* _What is being asked_: In the data that follows, find the line containing "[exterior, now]"; then quote that line and every line after it, exactly, through the last one.

* _Given material_:
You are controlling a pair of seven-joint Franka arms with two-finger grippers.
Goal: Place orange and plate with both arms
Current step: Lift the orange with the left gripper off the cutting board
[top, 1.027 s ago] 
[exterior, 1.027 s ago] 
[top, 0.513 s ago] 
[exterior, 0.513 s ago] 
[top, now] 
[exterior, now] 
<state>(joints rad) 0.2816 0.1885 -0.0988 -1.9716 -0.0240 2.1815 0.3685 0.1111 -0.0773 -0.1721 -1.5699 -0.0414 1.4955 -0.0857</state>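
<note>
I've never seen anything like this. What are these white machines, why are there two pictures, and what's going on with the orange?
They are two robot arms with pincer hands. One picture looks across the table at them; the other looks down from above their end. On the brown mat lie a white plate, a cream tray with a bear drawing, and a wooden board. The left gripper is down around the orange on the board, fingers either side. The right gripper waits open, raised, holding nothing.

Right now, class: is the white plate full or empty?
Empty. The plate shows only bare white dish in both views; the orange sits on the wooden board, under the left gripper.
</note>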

* _Exercise output_:
[exterior, now] 
<state>(joints rad) 0.2816 0.1885 -0.0988 -1.9716 -0.0240 2.1815 0.3685 0.1111 -0.0773 -0.1721 -1.5699 -0.0414 1.4955 -0.0857</state>
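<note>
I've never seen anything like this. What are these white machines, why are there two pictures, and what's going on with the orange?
They are two robot arms with pincer hands. One picture looks across the table at them; the other looks down from above their end. On the brown mat lie a white plate, a cream tray with a bear drawing, and a wooden board. The left gripper is down around the orange on the board, fingers either side. The right gripper waits open, raised, holding nothing.

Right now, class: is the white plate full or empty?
Empty. The plate shows only bare white dish in both views; the orange sits on the wooden board, under the left gripper.
</note>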

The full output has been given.